But an SoC fabricated on a 180nm node is not going to be in any way suitable for consumer hardware in 2021. I had thought the PinePhone Pro would have a POWER-based SoC in it, but that never happened. Instead it has a Rockchip ARM CPU in it (the RK3399s).

Which kind of brings us full-circle back to the main topic we were discussing: initiating a new CPU design effort is really difficult and terrifically expensive. If anyone thinks Zhaoxin's CPUs are bad . . . you should try a 180nm POWER CPU instead!

Oh, I managed to forget about the thing I posted a thread about! https://forums.anandtech.com/threads/ibm-open-sources-a2o-cpu-core.2585193/ They open sourced an obscure core called the A2O, which apparently never actually made it into any shipping products.

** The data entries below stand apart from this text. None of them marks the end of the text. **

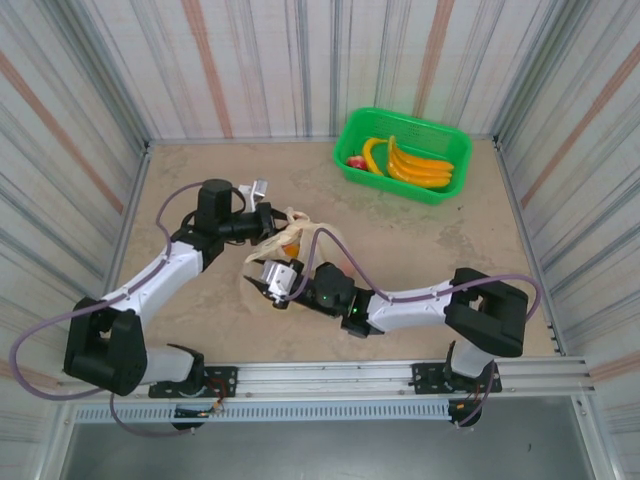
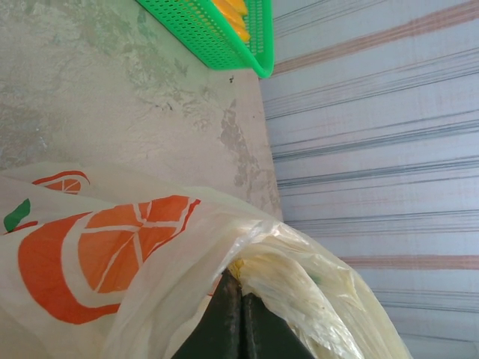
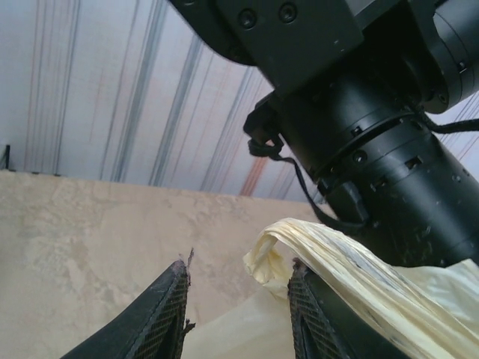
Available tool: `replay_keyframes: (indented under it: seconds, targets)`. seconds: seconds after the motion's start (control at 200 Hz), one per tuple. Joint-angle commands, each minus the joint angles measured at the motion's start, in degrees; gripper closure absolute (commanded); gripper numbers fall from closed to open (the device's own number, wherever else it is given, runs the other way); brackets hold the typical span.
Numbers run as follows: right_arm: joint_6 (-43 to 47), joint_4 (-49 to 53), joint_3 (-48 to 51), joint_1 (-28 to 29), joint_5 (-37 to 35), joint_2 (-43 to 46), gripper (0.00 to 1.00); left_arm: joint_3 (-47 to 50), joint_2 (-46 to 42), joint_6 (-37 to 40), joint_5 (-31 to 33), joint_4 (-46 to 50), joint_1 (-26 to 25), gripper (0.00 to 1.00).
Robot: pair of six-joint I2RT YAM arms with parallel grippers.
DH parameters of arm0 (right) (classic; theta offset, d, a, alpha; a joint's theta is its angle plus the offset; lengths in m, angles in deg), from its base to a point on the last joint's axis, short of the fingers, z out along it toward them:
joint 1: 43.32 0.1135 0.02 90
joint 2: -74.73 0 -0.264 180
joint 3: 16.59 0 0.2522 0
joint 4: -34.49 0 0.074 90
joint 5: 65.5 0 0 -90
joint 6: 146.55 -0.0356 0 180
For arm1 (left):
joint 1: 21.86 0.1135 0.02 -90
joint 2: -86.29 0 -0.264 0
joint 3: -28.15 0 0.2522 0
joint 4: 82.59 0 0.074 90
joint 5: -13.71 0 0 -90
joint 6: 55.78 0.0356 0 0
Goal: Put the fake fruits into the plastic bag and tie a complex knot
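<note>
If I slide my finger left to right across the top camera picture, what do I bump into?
The left arm's big black joint → plastic bag → green basket → right arm's big black joint.

— What stands around you?
— Walls (image 1: 250, 60) on three sides of me: pale panels with thin grey stripes and a few broad reddish-brown ones, all running upright.
— And underneath?
— A beige surface (image 1: 200, 165), mottled like stone, with darker blotches. A silver metal rail (image 1: 400, 375) runs along its near edge. The light is soft and even, and the shadows are faint.
</note>
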Motion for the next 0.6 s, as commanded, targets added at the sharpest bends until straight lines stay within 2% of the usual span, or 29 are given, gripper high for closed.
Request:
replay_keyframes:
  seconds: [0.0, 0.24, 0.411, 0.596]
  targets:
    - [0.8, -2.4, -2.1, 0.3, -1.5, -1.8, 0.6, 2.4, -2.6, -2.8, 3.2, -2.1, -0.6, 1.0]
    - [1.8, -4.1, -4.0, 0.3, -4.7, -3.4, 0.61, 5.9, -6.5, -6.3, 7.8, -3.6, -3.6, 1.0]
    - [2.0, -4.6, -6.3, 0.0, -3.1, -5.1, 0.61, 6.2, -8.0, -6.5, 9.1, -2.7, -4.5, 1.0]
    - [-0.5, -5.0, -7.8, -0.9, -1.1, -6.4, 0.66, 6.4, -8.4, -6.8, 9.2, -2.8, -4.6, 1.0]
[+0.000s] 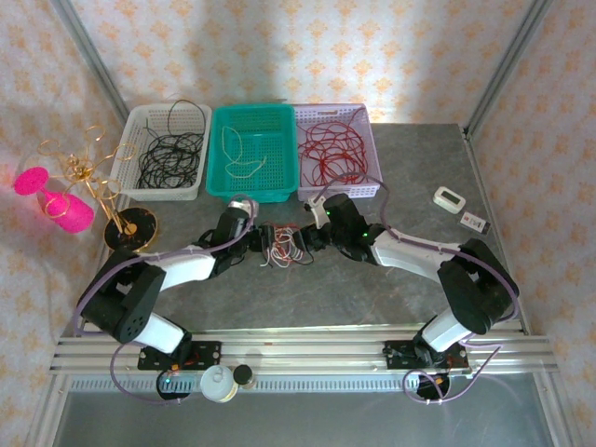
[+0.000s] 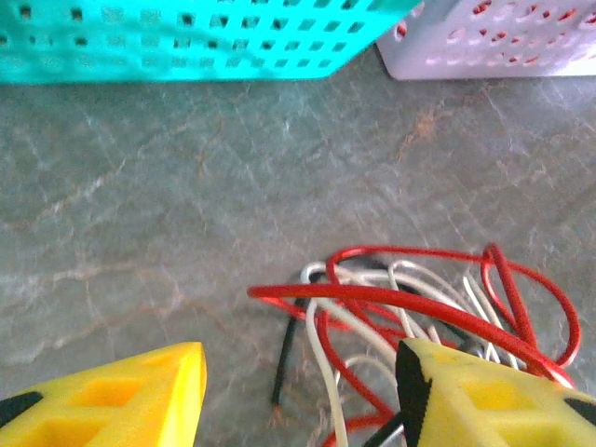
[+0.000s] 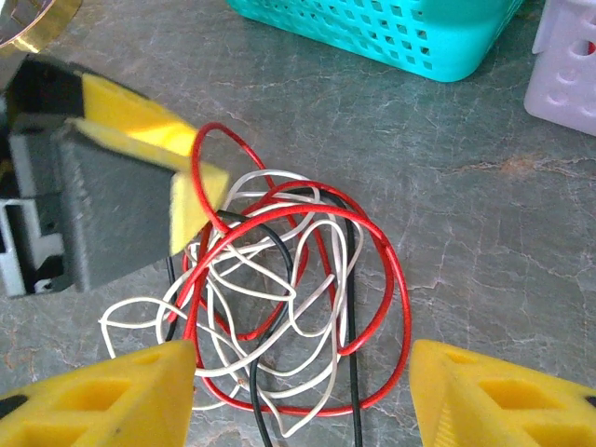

But that isn't actually compatible with the OpenPower ISA (it supports an older ISA version), and still needs updates to be compatible. The Github project looks... not lively.
 

The Hardcard

Member
Oct 19, 2021
46
38
51
IBM had a license back in the day, they used to manufacture their own versions of 486s and the Cyrix 5x86. Not sure how that would work today though, as they never made anything 64-bit... I doubt they have the rights to make an AMD64 chip.

OpenPOWER console would be weird but cool. IBM only open sourced the instruction set, not any CPU designs, right? So it's not like people could just go fab a POWER8 derivative?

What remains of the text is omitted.